26. them and the places round about my hill—The Jews, and Zion, God's hill (Ps 2:6), are to be sources of blessing, not merely to themselves, but to the surrounding heathen (Isa 19:24; 56:6, 7; 60:3; Mic 5:7; Zec 8:13). The literal fulfilment is, however, the primary one, though the spiritual also is designed. In correspondence with the settled reign of righteousness internally, all is to be prosperity externally, fertilizing showers (according to the promise of the ancient covenant, Le 26:4; Ps 68:9; Mal 3:10), and productive trees and lands (Eze 34:27). Thus shall they realize the image of Eze 34:14; namely, a flock richly pastured by God Himself.

27. served themselves of them—availed themselves of their services, as if the Jews were their slaves (Jer 22:13; 25:14; compare Ge 15:13; Ex 1:14).

28. dwell safely—(Jer 23:6).

29. plant of renown—Messiah, the "Rod" and "Branch" (Isa 11:1), the "righteous Branch" (Jer 23:5), who shall obtain for them "renown." Fairbairn less probably translates, "A plantation for a name," that is, a flourishing condition, represented as a garden (alluding to Eden, Ge 2:8-11, with its various trees, good for food and pleasant to the sight), the planting of the Lord (Isa 60:21; 61:3), and an object of "renown" among the heathen.

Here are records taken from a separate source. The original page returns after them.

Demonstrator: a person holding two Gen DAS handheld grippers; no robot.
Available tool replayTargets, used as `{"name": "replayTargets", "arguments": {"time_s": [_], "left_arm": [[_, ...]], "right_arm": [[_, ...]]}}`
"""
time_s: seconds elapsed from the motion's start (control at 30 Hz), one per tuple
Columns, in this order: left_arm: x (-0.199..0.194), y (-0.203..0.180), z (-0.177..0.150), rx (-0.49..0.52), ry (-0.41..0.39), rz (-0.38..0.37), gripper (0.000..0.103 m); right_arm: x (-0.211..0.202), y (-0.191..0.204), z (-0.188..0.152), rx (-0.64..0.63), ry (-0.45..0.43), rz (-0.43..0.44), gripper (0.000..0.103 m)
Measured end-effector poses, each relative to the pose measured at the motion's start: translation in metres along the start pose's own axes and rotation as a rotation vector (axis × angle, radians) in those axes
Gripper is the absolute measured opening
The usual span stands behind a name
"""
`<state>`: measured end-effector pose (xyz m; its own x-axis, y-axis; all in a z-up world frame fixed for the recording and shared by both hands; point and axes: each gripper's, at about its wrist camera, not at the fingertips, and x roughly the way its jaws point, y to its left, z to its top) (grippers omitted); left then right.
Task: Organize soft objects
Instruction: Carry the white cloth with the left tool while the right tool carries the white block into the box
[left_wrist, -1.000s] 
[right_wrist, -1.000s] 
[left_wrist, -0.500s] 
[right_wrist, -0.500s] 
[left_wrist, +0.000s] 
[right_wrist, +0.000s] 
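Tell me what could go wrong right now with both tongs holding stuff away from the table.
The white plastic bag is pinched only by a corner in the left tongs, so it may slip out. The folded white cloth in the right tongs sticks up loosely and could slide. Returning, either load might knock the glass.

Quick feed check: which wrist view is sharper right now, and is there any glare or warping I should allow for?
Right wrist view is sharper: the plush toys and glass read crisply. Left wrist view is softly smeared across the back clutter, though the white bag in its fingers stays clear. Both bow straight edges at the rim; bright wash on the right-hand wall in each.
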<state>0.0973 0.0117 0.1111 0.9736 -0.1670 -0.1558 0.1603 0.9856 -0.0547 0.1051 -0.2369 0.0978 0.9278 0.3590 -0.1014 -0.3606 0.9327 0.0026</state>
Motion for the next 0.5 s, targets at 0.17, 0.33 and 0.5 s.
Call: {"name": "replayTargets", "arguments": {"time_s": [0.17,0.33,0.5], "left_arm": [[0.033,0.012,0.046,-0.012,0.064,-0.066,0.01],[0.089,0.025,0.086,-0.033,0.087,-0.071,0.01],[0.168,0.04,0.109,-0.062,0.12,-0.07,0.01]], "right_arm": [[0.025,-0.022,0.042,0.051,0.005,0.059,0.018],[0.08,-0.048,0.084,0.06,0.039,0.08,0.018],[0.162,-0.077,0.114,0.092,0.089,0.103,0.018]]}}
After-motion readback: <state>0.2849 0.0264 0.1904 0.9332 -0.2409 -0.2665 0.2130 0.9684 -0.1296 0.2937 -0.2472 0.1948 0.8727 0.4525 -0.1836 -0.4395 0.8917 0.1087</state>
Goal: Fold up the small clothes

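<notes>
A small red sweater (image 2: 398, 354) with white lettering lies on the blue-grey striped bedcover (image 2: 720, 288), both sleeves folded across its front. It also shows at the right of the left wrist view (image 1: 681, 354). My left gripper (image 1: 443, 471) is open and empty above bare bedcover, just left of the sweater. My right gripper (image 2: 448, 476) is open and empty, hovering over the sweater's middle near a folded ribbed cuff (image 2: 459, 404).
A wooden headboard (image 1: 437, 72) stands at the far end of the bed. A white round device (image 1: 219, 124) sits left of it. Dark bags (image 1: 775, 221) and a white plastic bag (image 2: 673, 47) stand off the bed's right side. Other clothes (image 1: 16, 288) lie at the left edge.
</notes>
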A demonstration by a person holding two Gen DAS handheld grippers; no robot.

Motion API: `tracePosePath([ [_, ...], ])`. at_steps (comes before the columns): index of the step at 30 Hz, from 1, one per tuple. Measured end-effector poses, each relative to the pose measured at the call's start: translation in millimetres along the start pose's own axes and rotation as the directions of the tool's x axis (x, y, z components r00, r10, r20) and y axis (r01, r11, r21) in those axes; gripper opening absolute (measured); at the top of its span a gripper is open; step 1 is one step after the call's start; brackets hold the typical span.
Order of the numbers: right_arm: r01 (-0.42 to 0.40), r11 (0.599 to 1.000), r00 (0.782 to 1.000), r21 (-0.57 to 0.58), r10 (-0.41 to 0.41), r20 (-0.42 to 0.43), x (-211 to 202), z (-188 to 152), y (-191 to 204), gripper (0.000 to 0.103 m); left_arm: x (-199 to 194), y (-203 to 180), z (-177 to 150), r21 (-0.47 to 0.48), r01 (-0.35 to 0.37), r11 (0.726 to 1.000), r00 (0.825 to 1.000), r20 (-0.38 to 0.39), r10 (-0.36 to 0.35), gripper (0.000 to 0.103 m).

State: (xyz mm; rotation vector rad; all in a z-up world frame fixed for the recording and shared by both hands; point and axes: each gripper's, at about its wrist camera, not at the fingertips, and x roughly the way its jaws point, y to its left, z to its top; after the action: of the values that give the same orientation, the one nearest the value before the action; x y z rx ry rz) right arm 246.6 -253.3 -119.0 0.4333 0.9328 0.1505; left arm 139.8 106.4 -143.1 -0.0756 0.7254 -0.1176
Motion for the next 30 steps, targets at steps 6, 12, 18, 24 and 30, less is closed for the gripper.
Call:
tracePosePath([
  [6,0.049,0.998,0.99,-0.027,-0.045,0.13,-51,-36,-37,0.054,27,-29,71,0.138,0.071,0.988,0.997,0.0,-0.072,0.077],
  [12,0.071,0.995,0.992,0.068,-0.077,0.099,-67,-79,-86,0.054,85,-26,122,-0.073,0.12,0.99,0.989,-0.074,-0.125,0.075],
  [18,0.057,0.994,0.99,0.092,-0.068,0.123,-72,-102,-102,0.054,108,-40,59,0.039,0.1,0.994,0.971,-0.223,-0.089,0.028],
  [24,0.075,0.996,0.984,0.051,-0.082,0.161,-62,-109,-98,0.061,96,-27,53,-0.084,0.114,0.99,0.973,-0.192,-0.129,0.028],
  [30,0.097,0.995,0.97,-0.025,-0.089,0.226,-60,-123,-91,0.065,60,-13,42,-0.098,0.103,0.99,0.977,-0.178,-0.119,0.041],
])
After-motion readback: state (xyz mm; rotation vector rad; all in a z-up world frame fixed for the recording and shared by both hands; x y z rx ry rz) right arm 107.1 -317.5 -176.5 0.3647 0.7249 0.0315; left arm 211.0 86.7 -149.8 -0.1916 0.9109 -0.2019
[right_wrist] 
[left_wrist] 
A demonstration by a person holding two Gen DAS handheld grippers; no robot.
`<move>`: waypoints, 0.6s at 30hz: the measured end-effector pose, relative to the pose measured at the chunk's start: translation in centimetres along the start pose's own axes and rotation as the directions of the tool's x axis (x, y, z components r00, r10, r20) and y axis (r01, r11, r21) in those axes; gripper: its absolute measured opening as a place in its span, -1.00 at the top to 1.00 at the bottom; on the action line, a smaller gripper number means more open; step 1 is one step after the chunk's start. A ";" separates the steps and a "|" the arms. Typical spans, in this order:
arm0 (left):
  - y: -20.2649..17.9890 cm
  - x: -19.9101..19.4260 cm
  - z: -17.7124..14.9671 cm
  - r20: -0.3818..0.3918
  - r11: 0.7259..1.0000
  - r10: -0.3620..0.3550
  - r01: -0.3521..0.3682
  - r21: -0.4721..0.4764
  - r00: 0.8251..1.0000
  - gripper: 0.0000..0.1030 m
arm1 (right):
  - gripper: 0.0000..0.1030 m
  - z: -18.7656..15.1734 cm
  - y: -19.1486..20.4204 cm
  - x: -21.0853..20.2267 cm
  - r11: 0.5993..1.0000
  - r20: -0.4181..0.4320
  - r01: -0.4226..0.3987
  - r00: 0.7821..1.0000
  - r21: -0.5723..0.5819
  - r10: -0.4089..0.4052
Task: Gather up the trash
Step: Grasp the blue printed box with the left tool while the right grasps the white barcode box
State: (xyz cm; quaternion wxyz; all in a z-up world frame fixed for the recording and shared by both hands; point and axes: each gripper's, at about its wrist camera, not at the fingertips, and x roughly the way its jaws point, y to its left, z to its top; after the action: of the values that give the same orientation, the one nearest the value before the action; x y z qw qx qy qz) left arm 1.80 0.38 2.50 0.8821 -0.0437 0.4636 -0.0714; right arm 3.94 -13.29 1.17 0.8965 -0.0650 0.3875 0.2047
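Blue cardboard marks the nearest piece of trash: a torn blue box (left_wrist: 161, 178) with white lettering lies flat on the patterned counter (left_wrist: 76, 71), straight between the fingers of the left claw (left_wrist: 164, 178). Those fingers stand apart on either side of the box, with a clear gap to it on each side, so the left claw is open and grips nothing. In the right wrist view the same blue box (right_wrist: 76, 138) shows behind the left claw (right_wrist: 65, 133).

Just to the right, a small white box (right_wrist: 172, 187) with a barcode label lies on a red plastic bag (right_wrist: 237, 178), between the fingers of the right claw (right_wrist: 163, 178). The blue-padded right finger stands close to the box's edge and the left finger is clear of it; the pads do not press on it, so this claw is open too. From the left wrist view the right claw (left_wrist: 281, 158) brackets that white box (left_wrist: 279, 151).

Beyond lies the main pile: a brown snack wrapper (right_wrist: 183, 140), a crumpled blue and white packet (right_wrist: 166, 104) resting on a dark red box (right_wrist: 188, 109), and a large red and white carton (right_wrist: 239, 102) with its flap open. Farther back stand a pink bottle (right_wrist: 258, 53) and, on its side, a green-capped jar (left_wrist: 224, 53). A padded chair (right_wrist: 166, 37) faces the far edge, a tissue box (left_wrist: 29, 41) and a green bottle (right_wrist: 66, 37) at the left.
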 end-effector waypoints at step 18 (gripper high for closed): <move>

31. ye my flock … are men—not merely an explanation of the image, as Jerome represents. But as God had promised many things which mere "men" could not expect to realize, He shows that it is not from man's might their realization is to be looked for, but from God, who would perform them for His covenant-people, "His flock" [Rosenmuller]. When we realize most our weakness and God's power and faithfulness to His covenant, we are in the fittest state for receiving His blessings.